Work order:
Starting at the line that contains "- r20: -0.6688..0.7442" and ending at the line that contains "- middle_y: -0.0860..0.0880", the lines below are to be given again exactly, with nothing added.

Data for this exercise:
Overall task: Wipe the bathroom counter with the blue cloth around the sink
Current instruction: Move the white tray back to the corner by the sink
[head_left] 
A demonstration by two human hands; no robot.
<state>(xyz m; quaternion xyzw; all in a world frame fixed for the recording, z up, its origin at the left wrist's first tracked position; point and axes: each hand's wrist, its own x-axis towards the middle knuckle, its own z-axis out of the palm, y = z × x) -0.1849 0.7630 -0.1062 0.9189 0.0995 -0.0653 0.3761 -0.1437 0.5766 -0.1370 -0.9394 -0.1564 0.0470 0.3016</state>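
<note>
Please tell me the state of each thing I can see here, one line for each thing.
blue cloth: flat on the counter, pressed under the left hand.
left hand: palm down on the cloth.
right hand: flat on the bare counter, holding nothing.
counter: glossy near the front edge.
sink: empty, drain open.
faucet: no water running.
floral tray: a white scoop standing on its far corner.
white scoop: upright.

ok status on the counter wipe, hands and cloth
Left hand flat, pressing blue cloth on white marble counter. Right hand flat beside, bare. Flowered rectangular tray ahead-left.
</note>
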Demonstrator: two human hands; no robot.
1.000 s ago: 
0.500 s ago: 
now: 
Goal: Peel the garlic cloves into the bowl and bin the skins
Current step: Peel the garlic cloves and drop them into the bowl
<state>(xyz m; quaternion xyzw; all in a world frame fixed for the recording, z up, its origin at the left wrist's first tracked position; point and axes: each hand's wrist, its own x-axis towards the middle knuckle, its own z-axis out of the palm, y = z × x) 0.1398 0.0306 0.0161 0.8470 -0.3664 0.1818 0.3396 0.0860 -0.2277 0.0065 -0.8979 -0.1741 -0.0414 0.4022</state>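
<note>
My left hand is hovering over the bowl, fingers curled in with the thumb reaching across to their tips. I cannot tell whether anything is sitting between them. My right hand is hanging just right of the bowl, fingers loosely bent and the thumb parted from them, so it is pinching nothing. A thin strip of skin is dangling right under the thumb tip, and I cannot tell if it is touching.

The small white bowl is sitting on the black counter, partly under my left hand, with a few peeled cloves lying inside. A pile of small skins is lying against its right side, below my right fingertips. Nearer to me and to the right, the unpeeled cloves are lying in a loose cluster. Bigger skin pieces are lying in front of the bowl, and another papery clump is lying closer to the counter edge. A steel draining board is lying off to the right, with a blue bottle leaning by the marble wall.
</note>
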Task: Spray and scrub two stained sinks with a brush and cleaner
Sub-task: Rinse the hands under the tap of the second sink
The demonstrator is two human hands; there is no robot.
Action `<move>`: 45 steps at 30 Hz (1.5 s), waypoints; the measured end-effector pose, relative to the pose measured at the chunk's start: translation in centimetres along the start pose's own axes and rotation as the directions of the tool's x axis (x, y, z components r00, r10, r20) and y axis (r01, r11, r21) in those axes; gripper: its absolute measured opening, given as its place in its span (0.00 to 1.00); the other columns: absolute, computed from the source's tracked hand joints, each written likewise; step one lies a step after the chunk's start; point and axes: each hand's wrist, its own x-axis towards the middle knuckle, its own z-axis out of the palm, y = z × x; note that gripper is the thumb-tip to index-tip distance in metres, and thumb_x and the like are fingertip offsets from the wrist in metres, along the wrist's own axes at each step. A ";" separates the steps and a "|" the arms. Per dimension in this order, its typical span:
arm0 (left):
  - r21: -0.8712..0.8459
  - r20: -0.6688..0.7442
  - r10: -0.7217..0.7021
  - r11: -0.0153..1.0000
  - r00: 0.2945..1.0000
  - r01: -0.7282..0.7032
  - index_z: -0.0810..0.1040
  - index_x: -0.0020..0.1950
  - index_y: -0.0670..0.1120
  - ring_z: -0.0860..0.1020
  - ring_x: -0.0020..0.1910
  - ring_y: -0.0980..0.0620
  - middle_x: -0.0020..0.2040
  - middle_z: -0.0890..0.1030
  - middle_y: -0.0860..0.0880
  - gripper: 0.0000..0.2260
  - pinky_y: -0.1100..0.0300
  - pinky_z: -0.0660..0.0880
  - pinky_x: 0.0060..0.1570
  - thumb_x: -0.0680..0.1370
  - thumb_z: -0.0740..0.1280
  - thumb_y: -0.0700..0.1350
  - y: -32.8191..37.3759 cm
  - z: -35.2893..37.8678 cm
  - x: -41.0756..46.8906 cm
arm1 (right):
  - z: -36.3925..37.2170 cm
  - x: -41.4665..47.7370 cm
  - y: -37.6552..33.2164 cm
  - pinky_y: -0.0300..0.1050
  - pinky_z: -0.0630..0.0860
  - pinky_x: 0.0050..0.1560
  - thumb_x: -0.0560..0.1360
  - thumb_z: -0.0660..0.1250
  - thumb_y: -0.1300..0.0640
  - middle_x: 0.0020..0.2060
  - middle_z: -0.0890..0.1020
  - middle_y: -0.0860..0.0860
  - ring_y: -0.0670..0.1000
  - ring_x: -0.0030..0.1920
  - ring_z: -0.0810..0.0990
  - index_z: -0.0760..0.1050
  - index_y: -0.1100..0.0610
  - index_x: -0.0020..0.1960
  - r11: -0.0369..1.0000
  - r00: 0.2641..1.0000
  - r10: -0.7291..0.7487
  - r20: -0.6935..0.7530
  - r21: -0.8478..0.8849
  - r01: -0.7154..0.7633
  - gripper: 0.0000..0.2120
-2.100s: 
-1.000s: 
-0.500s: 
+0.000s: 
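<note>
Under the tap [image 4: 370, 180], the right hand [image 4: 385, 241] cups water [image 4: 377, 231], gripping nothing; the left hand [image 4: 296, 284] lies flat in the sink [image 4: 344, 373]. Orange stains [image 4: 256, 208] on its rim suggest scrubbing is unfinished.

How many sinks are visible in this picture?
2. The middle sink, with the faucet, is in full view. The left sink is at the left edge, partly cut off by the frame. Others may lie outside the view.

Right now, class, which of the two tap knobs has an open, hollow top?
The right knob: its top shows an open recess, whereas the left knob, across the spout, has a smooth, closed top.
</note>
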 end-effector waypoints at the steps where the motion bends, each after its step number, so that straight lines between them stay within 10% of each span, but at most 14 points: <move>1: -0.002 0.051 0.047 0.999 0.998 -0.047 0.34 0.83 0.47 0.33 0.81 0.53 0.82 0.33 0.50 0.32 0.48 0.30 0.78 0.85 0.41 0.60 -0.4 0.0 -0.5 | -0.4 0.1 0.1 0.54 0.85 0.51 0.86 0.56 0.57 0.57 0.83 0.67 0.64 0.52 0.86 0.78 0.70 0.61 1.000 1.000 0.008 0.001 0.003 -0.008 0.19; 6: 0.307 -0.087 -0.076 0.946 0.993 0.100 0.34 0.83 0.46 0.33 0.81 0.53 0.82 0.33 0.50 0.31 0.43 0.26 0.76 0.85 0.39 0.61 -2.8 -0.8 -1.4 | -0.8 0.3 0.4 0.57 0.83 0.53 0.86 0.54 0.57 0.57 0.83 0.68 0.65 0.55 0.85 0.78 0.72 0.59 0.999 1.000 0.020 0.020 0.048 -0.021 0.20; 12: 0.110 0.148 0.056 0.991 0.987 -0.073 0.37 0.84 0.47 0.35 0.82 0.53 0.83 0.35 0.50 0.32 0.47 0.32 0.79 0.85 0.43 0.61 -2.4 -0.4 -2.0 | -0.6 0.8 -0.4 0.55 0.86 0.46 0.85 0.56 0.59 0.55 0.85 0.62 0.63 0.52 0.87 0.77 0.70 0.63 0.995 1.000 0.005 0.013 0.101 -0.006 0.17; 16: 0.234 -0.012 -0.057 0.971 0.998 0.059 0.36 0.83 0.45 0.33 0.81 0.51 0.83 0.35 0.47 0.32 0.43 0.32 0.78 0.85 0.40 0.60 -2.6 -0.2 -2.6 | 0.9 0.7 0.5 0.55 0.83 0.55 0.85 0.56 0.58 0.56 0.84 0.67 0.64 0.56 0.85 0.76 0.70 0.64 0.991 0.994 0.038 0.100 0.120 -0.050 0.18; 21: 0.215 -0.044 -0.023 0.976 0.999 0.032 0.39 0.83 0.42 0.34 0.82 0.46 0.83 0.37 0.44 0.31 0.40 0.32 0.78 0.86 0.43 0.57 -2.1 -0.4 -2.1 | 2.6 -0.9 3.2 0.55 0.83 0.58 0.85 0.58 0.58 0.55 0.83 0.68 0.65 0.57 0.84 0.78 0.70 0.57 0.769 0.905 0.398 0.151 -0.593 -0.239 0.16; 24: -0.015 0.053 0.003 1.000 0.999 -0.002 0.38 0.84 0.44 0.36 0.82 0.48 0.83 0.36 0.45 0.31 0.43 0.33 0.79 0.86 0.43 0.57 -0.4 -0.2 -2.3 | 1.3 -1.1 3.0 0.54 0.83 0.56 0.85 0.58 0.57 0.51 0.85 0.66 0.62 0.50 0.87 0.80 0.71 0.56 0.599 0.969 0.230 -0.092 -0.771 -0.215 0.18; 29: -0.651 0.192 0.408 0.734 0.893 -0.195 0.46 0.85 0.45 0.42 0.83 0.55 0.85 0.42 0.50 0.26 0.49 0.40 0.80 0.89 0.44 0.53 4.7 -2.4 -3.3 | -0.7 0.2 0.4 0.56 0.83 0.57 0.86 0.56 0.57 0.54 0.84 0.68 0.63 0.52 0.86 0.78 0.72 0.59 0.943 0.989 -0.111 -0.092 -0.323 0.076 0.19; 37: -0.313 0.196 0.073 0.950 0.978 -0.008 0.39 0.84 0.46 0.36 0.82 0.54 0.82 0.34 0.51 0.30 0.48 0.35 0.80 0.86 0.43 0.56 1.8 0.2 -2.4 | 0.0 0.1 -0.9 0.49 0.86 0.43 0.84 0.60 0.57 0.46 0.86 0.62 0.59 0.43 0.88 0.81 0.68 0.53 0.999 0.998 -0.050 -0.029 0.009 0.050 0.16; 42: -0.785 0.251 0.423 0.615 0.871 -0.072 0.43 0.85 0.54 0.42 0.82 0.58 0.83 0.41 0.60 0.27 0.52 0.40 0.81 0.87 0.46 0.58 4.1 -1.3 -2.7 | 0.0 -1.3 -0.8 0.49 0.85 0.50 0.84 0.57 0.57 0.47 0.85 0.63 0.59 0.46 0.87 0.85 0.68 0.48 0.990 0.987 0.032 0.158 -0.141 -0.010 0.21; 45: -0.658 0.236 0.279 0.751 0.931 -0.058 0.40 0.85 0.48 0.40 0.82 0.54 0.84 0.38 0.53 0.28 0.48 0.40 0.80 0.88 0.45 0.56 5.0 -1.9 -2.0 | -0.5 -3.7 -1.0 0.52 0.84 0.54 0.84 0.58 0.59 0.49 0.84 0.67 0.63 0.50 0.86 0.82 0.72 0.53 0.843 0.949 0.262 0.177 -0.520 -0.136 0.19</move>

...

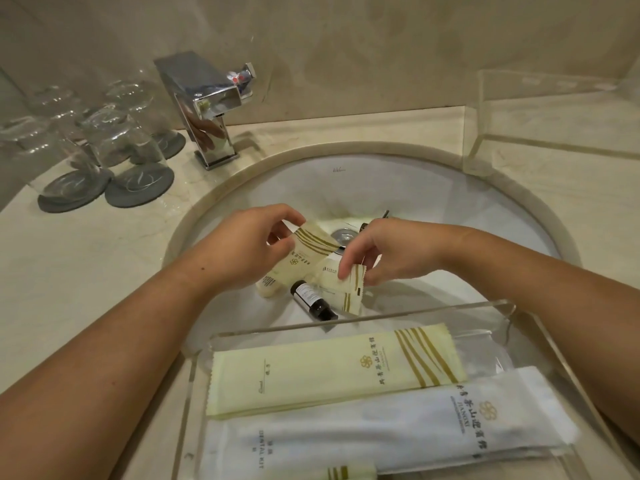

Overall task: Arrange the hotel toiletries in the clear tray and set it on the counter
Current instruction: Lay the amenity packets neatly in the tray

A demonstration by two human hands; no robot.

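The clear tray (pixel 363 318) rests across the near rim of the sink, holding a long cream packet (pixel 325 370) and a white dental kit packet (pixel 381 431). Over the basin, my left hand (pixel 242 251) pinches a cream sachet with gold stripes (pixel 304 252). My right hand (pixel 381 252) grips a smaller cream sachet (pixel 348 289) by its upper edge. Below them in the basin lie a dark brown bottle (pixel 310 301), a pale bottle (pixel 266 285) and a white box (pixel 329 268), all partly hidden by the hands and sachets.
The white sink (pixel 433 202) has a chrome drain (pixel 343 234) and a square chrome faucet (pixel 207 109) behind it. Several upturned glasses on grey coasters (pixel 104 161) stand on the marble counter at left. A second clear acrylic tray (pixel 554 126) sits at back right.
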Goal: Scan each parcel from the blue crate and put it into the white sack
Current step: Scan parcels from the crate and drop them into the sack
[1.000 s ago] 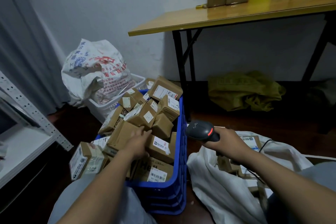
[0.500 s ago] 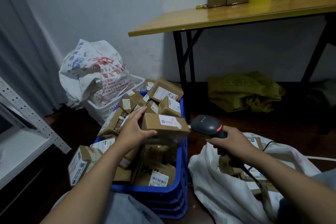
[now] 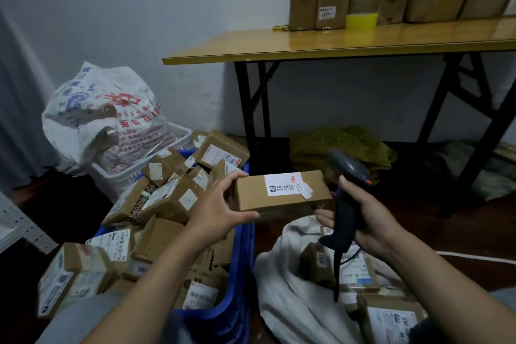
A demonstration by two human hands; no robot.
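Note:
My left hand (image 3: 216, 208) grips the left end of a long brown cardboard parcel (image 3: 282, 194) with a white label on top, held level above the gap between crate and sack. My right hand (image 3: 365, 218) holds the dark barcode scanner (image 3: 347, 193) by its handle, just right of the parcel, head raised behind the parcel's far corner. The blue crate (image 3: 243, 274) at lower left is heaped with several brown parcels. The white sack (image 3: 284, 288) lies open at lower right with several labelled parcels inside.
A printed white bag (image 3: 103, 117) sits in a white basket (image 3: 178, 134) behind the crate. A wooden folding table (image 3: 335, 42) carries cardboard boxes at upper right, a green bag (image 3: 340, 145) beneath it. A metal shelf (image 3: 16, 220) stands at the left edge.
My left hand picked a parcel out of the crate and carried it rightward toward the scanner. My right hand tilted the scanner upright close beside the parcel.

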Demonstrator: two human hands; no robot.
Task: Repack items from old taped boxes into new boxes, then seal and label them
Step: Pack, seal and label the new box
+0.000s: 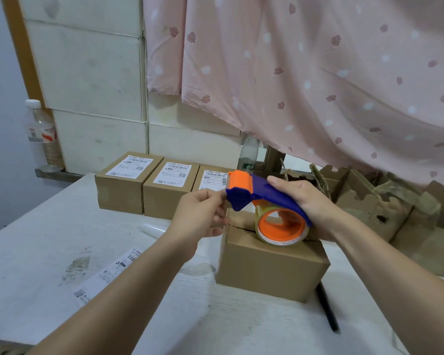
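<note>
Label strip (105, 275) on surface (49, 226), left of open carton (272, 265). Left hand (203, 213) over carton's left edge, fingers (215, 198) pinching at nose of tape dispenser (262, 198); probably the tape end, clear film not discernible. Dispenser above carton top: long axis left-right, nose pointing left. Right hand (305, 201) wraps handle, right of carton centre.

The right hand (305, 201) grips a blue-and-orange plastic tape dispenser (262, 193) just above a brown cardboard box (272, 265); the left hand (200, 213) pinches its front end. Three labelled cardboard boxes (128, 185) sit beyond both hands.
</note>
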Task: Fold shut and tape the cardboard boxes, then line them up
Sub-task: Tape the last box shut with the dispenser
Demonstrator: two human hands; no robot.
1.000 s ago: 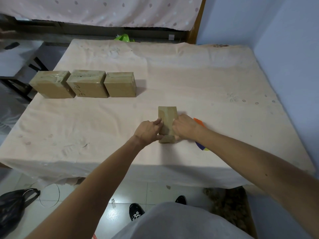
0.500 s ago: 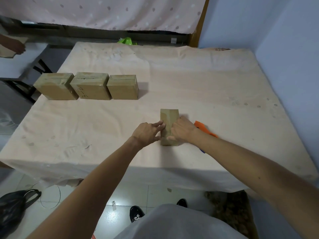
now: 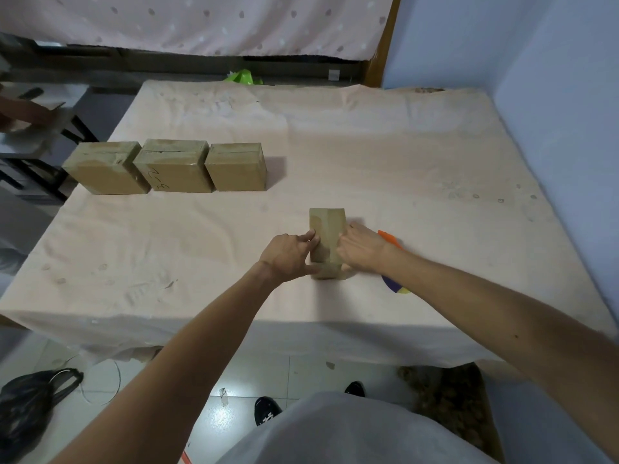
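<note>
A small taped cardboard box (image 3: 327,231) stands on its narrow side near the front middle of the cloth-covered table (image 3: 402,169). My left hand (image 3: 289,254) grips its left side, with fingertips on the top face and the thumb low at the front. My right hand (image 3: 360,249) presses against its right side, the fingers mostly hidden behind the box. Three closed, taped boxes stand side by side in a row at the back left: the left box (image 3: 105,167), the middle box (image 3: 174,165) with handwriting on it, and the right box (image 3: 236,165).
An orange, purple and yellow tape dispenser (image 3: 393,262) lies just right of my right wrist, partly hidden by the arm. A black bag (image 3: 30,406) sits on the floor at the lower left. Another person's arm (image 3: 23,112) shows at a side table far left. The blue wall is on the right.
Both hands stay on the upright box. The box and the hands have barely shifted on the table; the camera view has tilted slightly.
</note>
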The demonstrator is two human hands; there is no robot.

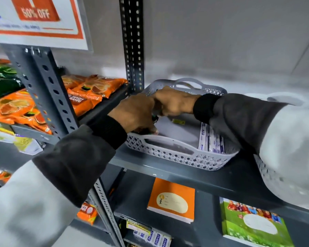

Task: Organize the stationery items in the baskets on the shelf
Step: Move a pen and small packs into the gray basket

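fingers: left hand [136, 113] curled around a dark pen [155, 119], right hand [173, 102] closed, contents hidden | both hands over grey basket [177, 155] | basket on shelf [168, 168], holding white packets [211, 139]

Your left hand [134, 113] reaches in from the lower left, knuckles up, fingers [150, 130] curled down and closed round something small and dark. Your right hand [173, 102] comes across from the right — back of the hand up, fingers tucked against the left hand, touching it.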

Response below:
  - r20: -0.6688..0.7442
  - r10: -0.7217..0.7021
  - r11: -0.0153..1.0000
  - r00: 0.2945..1.0000
  - r01: -0.7282..0.7032
  - index_z: -0.0810..0.1040
  - index_x: -0.0020..0.1950
  - index_y: -0.0670..0.1120
  - ring_z: -0.0860..0.1020
  - ring_x: -0.0020..0.1910
  - ring_y: -0.0980..0.0620
  - middle_x: -0.0020..0.2040
  - middle_z: -0.0890..0.1030
  - middle_y: -0.0860..0.0880

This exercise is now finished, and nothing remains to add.